Greek Prime Minister Papandreou is quoted as saying that there was no question of Greece leaving the euro and suggested that the crisis was politically as well as financially motivated. "This is an attack on the eurozone by certain other interests, political or financial". The Spanish Prime Minister José Luis Rodríguez Zapatero has also suggested that the recent financial market crisis in Europe is an attempt to undermine the euro. He ordered the Centro Nacional de Inteligencia intelligence service (National Intelligence Center, CNI in Spanish) to investigate the role of the "Anglo-Saxon media" in fomenting the crisis. So far no results have been reported from this investigation.

A major reason for this media coverage were Greek officials' unprecedented statements acknowledging Greece's serious economic woes. For example, during an EU summit at December 2009, newly elected Greek Prime Minister Georges Papandreou said that the public sector is corrupt, a statement later repeated to the international media by José Manuel Barroso, European Commission -president. The previous month, Papandreou said "we need to save the country from the bankruptcy," a statement to which the market reacted.

Speculators
Both the Spanish and Greek Prime Ministers have accused financial speculators and hedge funds of worsening the crisis by short selling euros. German chancellor Merkel has stated that "institutions bailed out with public funds are exploiting the budget crisis in Greece and elsewhere."

The role of Goldman Sachs in Greek bond yield increases is also under scrutiny. It is not yet clear to what extent this bank has been involved in the unfolding of the crisis or if they have made a profit as a result of the sell-off on the Greek government debt market.

In response to accusations that speculators were worsening the problem, some markets banned naked short selling for a few months.

Speculation about the breakup of the eurozone

Economists, mostly from outside Europe and associated with Modern Monetary Theory and other post-Keynesian schools, condemned the design of the euro currency system from the beginning because it ceded national monetary and economic sovereignty but lacked a central fiscal authority. When faced with economic problems, they maintained, "Without such an institution, EMU would prevent effective action by individual countries and put nothing in its place." US economist Martin Feldstein went so far to call the euro "an experiment that failed". Some non-Keynesian economists, such as Luca A. Ricci of the IMF, contend the eurozone does not fulfill the necessary criteria for an optimum currency area, though it is moving in that direction.

As the debt crisis expanded beyond Greece, these economists continued to advocate, albeit more forcefully, the disbandment of the eurozone. If this was not immediately feasible, they recommended that Greece and the other debtor nations unilaterally leave the eurozone, default on their debts, regain their fiscal sovereignty, and re-adopt national currencies. Bloomberg suggested in June 2011 that, if the Greek and Irish bailouts should fail, an alternative would be for Germany to leave the eurozone in order to save the currency through depreciation instead of austerity.
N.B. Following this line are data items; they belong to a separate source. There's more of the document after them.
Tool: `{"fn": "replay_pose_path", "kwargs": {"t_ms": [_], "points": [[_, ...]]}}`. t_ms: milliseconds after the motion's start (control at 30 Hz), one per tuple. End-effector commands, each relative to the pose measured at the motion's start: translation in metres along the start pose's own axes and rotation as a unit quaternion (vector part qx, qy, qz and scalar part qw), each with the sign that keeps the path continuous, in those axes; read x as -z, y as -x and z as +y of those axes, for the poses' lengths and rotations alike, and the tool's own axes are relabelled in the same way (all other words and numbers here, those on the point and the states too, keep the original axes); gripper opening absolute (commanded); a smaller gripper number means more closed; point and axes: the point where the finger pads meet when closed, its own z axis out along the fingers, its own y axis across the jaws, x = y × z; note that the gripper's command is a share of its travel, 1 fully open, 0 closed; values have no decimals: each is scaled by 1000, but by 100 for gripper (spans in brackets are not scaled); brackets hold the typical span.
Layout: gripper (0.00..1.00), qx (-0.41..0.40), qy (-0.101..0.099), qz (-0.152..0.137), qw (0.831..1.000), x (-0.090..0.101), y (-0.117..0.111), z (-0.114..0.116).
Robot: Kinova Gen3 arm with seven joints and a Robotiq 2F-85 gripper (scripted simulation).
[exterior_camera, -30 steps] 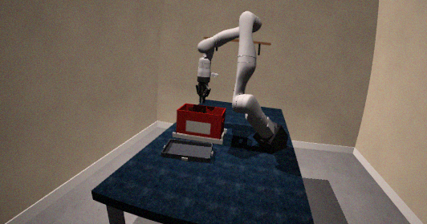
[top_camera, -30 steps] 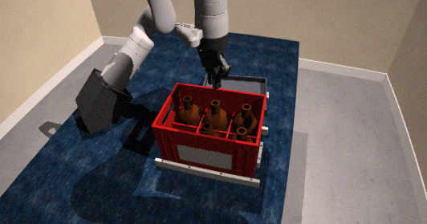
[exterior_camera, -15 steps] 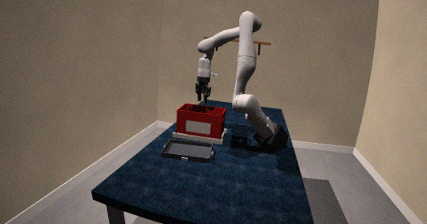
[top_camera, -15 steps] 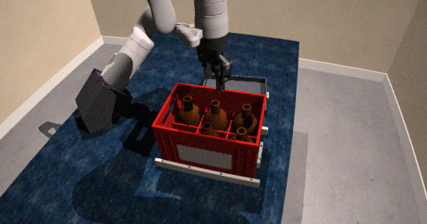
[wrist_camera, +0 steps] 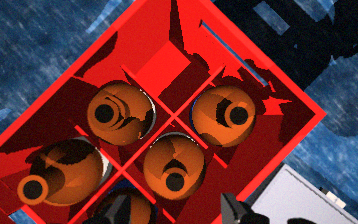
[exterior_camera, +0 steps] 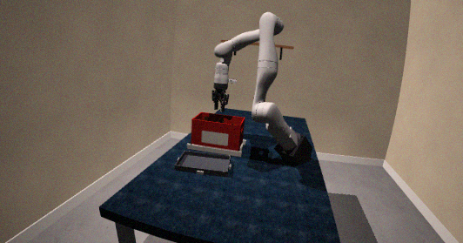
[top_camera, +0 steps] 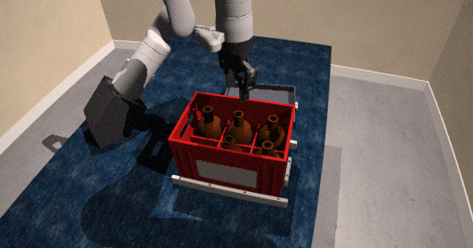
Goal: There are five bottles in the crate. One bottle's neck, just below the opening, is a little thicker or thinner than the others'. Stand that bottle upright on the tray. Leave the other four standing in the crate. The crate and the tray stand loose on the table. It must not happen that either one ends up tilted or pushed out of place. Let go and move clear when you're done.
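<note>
The red crate (top_camera: 272, 177) (exterior_camera: 236, 139) (wrist_camera: 310, 113) holds five brown bottles. Its back row has a left bottle (top_camera: 212, 125) (wrist_camera: 212, 127), a middle bottle (top_camera: 240, 130) (wrist_camera: 167, 157) and a right bottle (top_camera: 270, 132) (wrist_camera: 142, 212), seen from the top view. Its front row has a middle bottle (top_camera: 228, 142) (wrist_camera: 130, 102) and a right bottle (top_camera: 268, 147) (wrist_camera: 80, 170); the front left compartment is empty. I cannot tell which neck differs. My gripper (top_camera: 244, 98) (exterior_camera: 219, 108) (wrist_camera: 174, 207) is open and empty above the crate's back side. The tray (exterior_camera: 202, 161) (wrist_camera: 297, 197) is empty.
A white strip (top_camera: 231, 192) (exterior_camera: 213, 150) lies along the crate's base, with more white pieces at the crate's and tray's sides. The tray lies close beside the crate's long back side. The crate walls stand higher than its dividers. The arm's base stands beyond the crate's handle end.
</note>
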Motion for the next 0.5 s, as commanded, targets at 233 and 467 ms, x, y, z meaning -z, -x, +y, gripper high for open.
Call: {"fn": "replay_pose_path", "kwargs": {"t_ms": [233, 467], "points": [[64, 0, -1, 0, 1000, -1, 0, 0], [64, 0, -1, 0, 1000, -6, 0, 0]]}}
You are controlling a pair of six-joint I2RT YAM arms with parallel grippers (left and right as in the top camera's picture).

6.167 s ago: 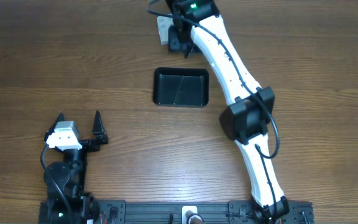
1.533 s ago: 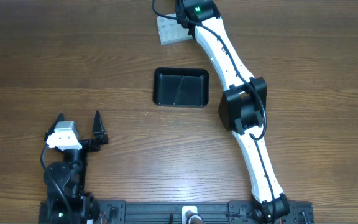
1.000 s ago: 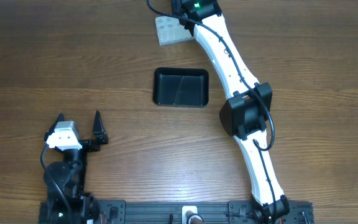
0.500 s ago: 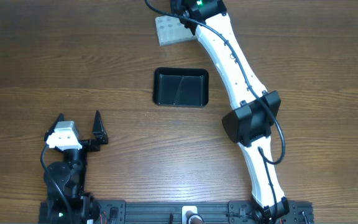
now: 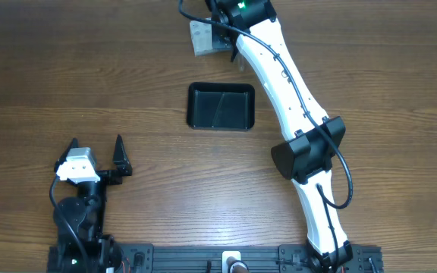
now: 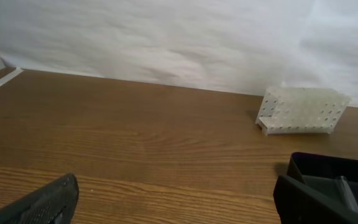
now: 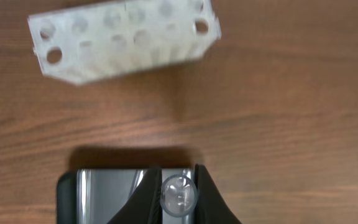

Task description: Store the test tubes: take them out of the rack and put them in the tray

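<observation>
Test tube (image 7: 178,193) is showing end-on between the fingers of the right claw (image 7: 176,182), which is pinching it above the edge of the black tray (image 7: 66,186) nearest the white rack (image 7: 126,37), clear of the rack's holes. Judging by this, the carrying step is under way. Next, the claw is needing to centre over the tray, lower, and let go gently. The left claw (image 5: 97,155) is resting spread on its own side of the bench (image 5: 370,68), well apart.

A brown wood-grain table (image 5: 89,76) is spread across the whole frame; a white backdrop (image 6: 166,37) is seen behind its far edge.
</observation>
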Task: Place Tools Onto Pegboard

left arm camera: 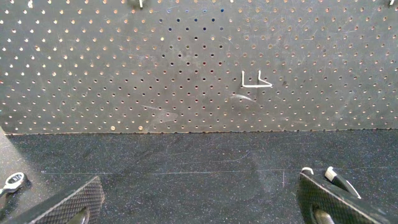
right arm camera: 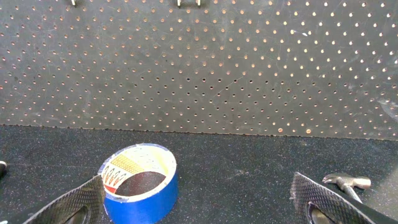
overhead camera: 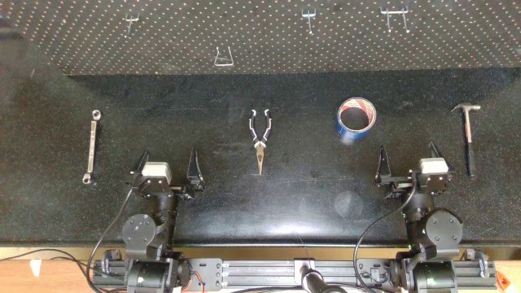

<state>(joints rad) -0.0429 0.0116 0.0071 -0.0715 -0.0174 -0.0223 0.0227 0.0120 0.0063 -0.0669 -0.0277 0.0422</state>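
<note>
Nearest us, low in frame, left gripper [overhead camera: 169, 155] and right gripper [overhead camera: 407, 150] gape wide, empty | wrench [overhead camera: 91, 146] far left, pliers [overhead camera: 260, 138] centre, tape [overhead camera: 356, 120] and hammer [overhead camera: 467, 138] right | we judge them spaced for clean picks | pegboard [overhead camera: 244, 32] across top, hooks [overhead camera: 224, 57] bare

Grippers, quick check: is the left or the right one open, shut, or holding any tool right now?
Left gripper, black two-finger: open, holding nothing.
Right gripper, black two-finger: open, holding nothing.

No legible text or labels
</note>
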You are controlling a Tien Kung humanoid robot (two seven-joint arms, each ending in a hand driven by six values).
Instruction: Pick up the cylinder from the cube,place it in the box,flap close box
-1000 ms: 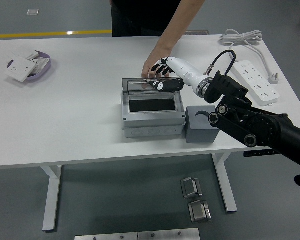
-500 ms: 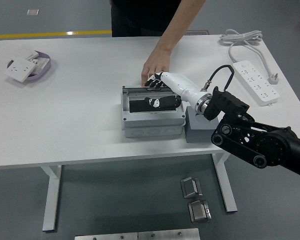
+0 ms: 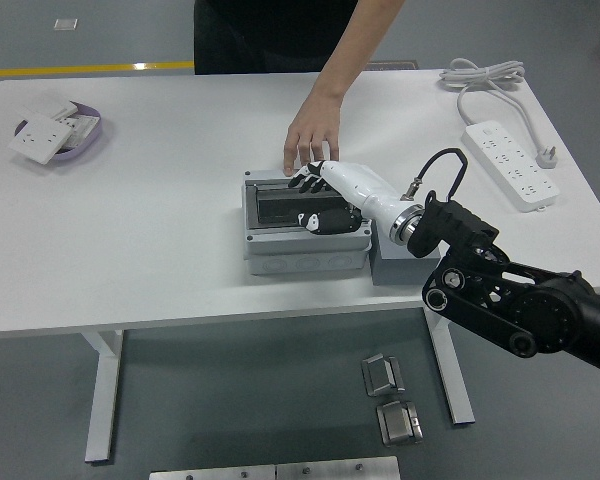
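Observation:
The grey box stands mid-table with its clear flap lying down flat over the dark opening. My right hand, white with black fingers, rests flat on the flap, fingers spread and holding nothing. The grey cube stands just right of the box, largely hidden by my forearm. I cannot see the cylinder. A person's hand reaches from the far side and touches the box's back edge. My left arm is out of view.
A white power strip with its coiled cable lies at the far right. A purple dish with white socket plates sits at the far left. Metal parts lie on the floor.
The flap has gone from raised to lying flat on the box. My right hand has come down with it. The person's hand stays at the box's back edge.

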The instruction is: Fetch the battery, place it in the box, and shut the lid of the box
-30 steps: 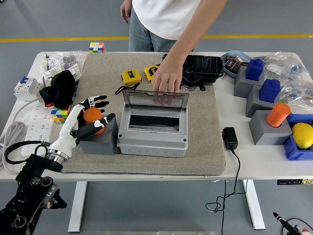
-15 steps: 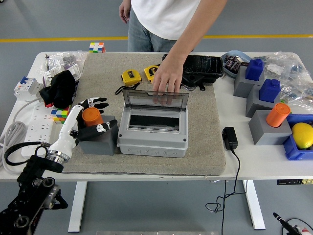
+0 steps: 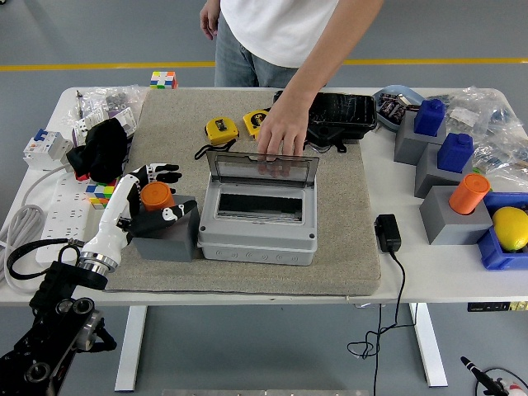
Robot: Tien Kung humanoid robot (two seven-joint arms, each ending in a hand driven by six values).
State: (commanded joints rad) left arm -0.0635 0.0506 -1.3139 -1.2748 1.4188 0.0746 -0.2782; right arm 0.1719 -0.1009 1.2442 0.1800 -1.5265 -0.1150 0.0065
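Observation:
An orange cylindrical battery point(image 3: 156, 195) stands upright in a grey holder block point(image 3: 167, 233) left of the grey box point(image 3: 257, 224). My left hand point(image 3: 153, 196) is curled around the battery, thumb in front and fingers behind it. The box's clear lid point(image 3: 261, 167) stands open and upright; a person's hand point(image 3: 280, 132) rests on its top edge. The right arm is out of view.
A second orange battery point(image 3: 469, 194) and two blue ones point(image 3: 454, 152) stand on grey blocks at the right. Yellow tape measures point(image 3: 220, 129) and a black case point(image 3: 341, 114) lie behind the box. A charger point(image 3: 388, 233), a Rubik's cube point(image 3: 101, 196) and a power strip point(image 3: 59, 198) lie nearby.
My left hand's fingers and thumb have closed in around the orange battery. The person's hand stays on the lid.

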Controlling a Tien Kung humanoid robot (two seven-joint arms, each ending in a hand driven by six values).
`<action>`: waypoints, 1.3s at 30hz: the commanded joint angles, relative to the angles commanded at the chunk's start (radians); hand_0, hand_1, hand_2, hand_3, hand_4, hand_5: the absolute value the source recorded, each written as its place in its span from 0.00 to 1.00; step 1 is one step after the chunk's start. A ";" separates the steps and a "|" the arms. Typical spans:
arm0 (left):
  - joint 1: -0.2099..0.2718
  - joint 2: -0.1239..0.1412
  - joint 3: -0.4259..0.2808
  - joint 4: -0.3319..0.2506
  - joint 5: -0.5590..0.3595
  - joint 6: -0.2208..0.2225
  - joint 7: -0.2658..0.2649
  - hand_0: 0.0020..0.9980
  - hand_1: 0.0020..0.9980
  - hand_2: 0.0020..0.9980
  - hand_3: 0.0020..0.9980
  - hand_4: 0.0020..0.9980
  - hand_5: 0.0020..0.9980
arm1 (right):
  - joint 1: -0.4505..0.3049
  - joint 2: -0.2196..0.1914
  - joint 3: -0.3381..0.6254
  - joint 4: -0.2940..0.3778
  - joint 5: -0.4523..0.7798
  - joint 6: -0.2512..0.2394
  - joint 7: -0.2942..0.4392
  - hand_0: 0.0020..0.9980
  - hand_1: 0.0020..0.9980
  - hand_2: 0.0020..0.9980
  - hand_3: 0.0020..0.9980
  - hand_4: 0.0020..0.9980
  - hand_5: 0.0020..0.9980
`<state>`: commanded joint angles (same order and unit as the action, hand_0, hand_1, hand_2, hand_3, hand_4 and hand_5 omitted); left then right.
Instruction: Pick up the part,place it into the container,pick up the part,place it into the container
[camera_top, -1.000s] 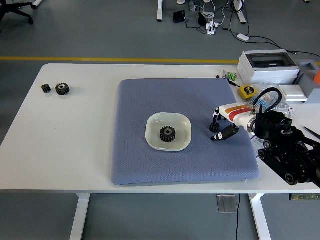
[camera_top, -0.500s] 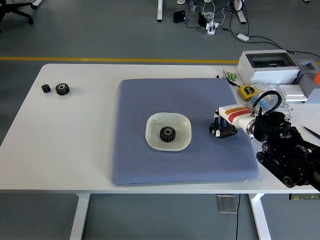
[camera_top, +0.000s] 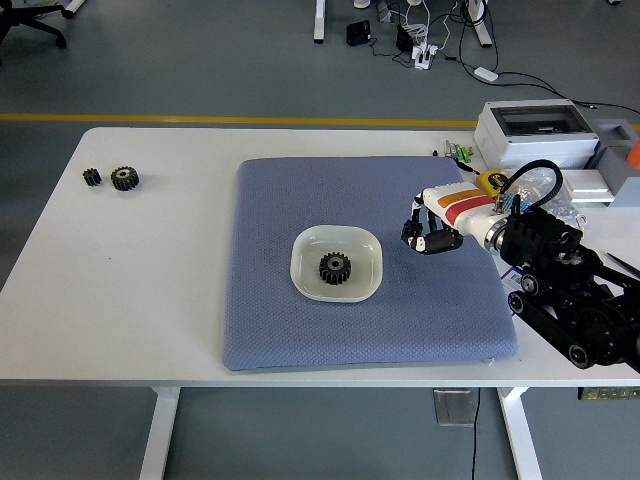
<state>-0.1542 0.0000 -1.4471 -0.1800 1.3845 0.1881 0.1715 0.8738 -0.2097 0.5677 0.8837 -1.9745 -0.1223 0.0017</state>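
A white bowl (camera_top: 303, 262) sits in the middle of the blue-grey mat (camera_top: 300, 330) with a black gear (camera_top: 335, 267) lying in it. My right hand (camera_top: 425, 237) is to the right of the bowl, lifted a little above the mat, with its fingers curled around a small black part that is mostly hidden inside them. Two more black gears, a small one (camera_top: 92, 177) and a larger one (camera_top: 125, 178), lie at the table's far left. My left arm is out of view.
A white box (camera_top: 535, 132), a yellow tape measure (camera_top: 490, 180) and other small items stand at the table's right back, behind my right arm.
My right hand's fingers closed on the small black part on the mat, then rose and moved left toward the bowl. The spot on the mat where the part lay is now bare.
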 joint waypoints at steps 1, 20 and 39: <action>0.000 0.000 0.000 0.000 0.001 0.000 0.000 0.68 0.66 0.66 0.56 0.60 0.54 | 0.003 0.004 -0.004 0.020 -0.002 -0.004 0.000 0.16 0.25 0.34 0.45 0.67 0.39; 0.005 0.000 0.001 0.000 0.005 -0.001 0.002 0.68 0.67 0.66 0.56 0.60 0.54 | 0.084 0.198 -0.197 -0.076 0.032 -0.069 0.019 0.20 0.38 0.47 0.47 0.69 0.39; 0.007 0.000 -0.004 0.000 0.012 -0.002 0.003 0.68 0.67 0.66 0.57 0.60 0.54 | 0.077 0.178 -0.198 -0.127 0.010 -0.012 0.013 0.20 0.43 0.52 0.50 0.75 0.40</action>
<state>-0.1471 0.0000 -1.4510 -0.1800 1.3965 0.1865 0.1747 0.9507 -0.0320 0.3697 0.7568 -1.9647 -0.1347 0.0144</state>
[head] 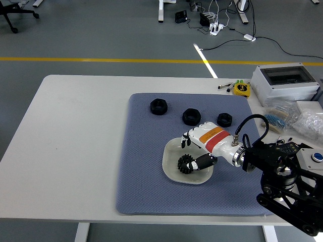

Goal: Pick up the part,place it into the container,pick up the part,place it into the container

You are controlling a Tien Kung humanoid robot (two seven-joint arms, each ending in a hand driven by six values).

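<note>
On a blue-grey mat point(146, 181) covering the white table point(75, 146), the right hand point(202, 148) is hovering, fingers loosened and empty, over the black gear point(185, 164) lying inside the white dish point(171, 174) (apparently delivered); three black nuts point(192, 116) are waiting beyond.

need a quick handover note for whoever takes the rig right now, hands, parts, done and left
Right hand: over the white dish, fingers loosely curled; whether the thumb touches the black gear is unclear.
Left hand: out of view.
Done: the gear lies in the dish on the blue mat.
Left: three black nuts at the mat's far side, left, middle, right; one more part to place.
</note>
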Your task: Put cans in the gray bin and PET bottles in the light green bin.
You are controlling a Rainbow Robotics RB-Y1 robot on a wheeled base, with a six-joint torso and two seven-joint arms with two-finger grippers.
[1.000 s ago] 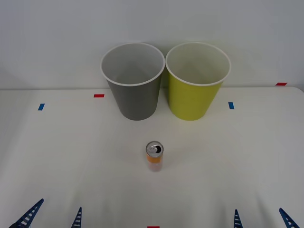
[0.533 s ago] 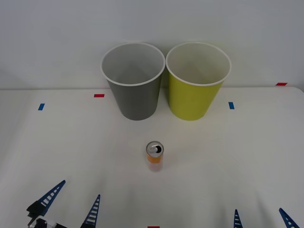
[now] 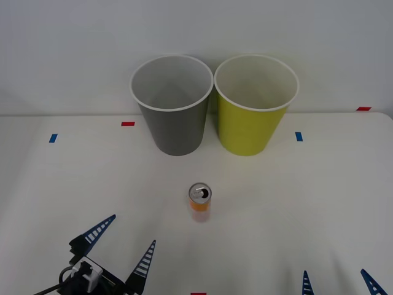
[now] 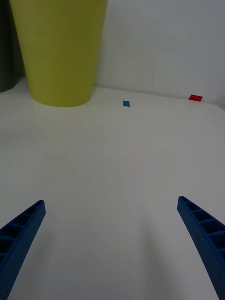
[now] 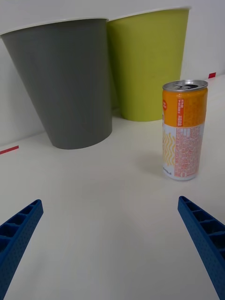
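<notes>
Reaching: left gripper (image 3: 120,249) spread wide, can (image 3: 199,201) ahead, slightly right, untouched. Next: straddle, pinch, carry to gray bin (image 3: 175,120).

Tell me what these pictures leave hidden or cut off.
- Can: its small label print is too fine to read in the left wrist view.
- Gray bin and light green bin: the bottoms inside are past their rims in the front view.
- Right claw: cut off by the front view's lower edge.
- Left claw: open, arm cut off.
</notes>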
The likely substantial fall in the euro against a newly reconstituted Deutsche Mark would give a "huge boost" to its members' competitiveness.

Iceland, not part of the EU, is regarded as one of Europe's recovery success stories. It defaulted on its debt and drastically devalued its currency, which has effectively reduced wages by 50% making exports more competitive. Lee Harris argues that floating exchange rates allows wage reductions by currency devaluations, a politically easier option than the economically equivalent but politically impossible method of lowering wages by political enactment. Sweden's floating rate currency gives it a short term advantage, structural reforms and constraints account for longer-term prosperity. Labor concessions, a minimal reliance on public debt, and tax reform helped to further a pro-growth policy.

The Wall Street Journal conjectured as well that Germany could return to the Deutsche Mark, or create another currency union with the Netherlands, Austria, Finland, Luxembourg and other European countries such as Denmark, Norway, Sweden, Switzerland and the Baltics. A monetary union of these countries with current account surpluses would create the world's largest creditor bloc, bigger than China or Japan. The Wall Street Journal added that without the German-led bloc, a residual euro would have the flexibility to keep interest rates low and engage in quantitative easing or fiscal stimulus in support of a job-targeting economic policy instead of inflation targeting in the current configuration.

Breakup vs. deeper integration
However, there is opposition in this view. The national exits are expected to be an expensive proposition. The breakdown of the currency would lead to insolvency of several euro zone countries, a breakdown in intrazone payments. Having instability and the public debt issue still not solved, the contagion effects and instability would spread into the system. Having that the exit of Greece would trigger the breakdown of the eurozone, this is not welcomed by many politicians, economists and journalists. According to Steven Erlanger from The New York Times, a "Greek departure is likely to be seen as the beginning of the end for the whole euro zone project, a major accomplishment, whatever its faults, in the postwar construction of a Europe "whole and at peace." Likewise, the two big leaders of the Euro zone, German Chancellor Angela Merkel and former French President Nicolas Sarkozy have said on numerous occasions that they would not allow the eurozone to disintegrate and have linked the survival of the Euro with that of the entire European Union.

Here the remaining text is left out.